## TASK STATEMENT:
Here is the task for the records below: repeat exactly the lines from the one with "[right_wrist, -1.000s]" to the one with "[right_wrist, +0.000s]", both included, and nothing else.

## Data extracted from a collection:
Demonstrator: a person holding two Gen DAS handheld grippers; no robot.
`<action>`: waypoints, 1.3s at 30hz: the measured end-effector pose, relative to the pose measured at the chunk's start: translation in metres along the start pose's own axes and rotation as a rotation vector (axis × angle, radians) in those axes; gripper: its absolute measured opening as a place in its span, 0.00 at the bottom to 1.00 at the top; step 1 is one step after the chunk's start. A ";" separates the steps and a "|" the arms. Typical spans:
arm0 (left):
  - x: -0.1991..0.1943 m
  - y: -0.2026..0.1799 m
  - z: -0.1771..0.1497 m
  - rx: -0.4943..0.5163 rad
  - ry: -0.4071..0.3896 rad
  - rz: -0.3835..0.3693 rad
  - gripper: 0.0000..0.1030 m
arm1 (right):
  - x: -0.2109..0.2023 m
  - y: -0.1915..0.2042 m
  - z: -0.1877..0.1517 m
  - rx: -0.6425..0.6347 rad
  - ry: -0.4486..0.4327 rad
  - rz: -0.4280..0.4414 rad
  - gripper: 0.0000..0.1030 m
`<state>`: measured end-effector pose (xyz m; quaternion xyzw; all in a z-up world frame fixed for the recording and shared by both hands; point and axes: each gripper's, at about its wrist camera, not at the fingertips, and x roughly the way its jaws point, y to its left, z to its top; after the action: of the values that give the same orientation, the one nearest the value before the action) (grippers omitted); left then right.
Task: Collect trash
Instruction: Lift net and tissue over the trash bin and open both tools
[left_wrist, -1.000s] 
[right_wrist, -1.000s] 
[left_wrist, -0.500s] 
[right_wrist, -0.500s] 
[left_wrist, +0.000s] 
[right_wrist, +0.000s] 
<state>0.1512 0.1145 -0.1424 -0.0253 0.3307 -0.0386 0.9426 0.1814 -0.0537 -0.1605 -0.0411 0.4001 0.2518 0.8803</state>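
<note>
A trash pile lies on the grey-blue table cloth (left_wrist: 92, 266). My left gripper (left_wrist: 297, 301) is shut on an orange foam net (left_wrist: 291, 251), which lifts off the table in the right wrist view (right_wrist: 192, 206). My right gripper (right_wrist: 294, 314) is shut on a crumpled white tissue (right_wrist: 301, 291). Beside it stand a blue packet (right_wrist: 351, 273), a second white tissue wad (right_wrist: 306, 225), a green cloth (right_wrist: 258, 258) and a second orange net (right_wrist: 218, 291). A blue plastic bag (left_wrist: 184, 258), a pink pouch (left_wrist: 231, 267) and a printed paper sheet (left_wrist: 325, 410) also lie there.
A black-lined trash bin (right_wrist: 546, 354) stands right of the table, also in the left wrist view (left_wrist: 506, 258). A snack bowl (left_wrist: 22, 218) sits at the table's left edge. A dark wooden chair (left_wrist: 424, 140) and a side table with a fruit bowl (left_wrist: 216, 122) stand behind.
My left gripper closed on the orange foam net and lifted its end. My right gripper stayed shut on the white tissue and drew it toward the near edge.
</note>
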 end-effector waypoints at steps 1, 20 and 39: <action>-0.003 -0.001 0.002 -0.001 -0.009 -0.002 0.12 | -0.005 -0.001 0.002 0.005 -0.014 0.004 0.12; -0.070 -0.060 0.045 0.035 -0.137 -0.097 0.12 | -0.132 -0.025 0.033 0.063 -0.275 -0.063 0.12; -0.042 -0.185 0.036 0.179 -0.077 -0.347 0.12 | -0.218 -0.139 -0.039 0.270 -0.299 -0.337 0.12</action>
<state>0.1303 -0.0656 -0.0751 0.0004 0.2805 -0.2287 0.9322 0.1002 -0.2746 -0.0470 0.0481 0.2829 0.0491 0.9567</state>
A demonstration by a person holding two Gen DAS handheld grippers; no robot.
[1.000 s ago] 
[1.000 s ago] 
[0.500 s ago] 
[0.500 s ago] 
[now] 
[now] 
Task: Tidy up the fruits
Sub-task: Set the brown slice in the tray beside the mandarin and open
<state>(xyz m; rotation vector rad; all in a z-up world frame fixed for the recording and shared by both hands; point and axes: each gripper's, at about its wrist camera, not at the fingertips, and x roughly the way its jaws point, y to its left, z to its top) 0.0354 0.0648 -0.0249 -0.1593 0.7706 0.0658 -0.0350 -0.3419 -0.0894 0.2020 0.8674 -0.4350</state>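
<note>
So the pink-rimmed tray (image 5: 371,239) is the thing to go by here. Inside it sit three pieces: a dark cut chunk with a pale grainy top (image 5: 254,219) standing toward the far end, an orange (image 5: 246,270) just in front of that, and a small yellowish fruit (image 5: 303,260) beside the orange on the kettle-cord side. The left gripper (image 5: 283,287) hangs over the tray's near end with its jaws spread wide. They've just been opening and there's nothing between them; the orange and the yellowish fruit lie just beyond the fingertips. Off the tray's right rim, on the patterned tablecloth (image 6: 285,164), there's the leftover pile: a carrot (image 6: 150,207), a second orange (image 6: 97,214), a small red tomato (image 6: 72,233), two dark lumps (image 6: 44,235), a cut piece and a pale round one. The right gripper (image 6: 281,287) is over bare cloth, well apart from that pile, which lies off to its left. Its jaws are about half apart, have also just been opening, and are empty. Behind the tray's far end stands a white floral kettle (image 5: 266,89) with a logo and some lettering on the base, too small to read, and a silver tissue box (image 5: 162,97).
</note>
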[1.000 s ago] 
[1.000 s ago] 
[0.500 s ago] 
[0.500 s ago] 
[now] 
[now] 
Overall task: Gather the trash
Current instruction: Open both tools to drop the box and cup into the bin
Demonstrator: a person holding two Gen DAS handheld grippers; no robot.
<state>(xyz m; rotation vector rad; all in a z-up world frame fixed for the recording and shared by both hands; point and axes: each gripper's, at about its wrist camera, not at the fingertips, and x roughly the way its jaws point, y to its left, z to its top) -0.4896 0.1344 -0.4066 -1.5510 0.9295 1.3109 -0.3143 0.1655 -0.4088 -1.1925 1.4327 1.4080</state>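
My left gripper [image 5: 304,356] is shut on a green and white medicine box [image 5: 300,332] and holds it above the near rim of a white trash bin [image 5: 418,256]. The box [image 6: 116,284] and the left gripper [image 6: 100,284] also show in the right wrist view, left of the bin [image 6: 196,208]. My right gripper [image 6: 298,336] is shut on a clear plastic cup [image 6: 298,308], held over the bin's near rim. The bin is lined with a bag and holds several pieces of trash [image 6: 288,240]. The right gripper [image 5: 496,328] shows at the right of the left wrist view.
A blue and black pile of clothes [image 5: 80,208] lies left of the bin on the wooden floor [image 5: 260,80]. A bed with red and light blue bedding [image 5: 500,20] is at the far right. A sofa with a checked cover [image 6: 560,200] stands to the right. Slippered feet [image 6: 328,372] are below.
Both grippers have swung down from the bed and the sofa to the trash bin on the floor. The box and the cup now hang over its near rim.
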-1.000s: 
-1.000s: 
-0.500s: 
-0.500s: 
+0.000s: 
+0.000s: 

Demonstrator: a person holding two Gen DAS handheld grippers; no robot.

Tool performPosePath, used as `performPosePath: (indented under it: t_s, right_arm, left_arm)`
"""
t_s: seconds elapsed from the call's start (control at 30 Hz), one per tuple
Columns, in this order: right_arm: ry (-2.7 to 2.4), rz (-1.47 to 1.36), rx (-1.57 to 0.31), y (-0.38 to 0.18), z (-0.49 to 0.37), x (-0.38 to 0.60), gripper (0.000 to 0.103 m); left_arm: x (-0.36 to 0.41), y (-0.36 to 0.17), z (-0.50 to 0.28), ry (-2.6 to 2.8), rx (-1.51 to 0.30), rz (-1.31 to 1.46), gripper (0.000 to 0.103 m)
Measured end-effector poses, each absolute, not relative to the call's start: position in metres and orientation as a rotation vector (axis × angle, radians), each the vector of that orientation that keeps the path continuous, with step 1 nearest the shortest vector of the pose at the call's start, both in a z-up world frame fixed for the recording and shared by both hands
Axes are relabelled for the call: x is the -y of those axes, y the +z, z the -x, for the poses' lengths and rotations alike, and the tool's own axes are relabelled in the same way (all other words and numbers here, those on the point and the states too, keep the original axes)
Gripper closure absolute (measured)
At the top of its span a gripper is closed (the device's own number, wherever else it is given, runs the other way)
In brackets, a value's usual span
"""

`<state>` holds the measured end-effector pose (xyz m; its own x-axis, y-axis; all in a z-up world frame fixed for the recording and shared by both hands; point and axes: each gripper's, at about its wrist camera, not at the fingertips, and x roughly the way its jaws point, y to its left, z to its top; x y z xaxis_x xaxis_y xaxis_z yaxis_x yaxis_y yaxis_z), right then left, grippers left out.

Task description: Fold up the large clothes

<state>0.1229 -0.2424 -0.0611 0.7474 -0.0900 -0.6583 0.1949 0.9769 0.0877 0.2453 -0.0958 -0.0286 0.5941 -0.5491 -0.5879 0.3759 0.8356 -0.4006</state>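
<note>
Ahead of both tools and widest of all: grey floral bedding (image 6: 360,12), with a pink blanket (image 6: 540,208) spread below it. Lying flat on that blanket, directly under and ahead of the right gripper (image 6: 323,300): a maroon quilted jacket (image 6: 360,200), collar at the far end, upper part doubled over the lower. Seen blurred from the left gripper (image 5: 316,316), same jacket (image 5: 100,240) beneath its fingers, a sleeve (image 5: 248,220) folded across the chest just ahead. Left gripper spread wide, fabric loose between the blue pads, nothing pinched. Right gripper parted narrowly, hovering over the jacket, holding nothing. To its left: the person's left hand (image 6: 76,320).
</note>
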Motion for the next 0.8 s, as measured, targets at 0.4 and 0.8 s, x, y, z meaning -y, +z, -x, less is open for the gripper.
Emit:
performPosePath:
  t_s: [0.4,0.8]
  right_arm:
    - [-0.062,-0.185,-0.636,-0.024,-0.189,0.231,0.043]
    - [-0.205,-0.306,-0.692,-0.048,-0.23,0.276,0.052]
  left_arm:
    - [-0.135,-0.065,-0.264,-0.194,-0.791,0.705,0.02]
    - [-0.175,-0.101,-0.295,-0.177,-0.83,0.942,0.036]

## TASK RESULT:
[right_wrist, -1.000s] 
[left_wrist, -0.500s] 
[right_wrist, -0.500s] 
[left_wrist, +0.000s] 
[right_wrist, +0.000s] 

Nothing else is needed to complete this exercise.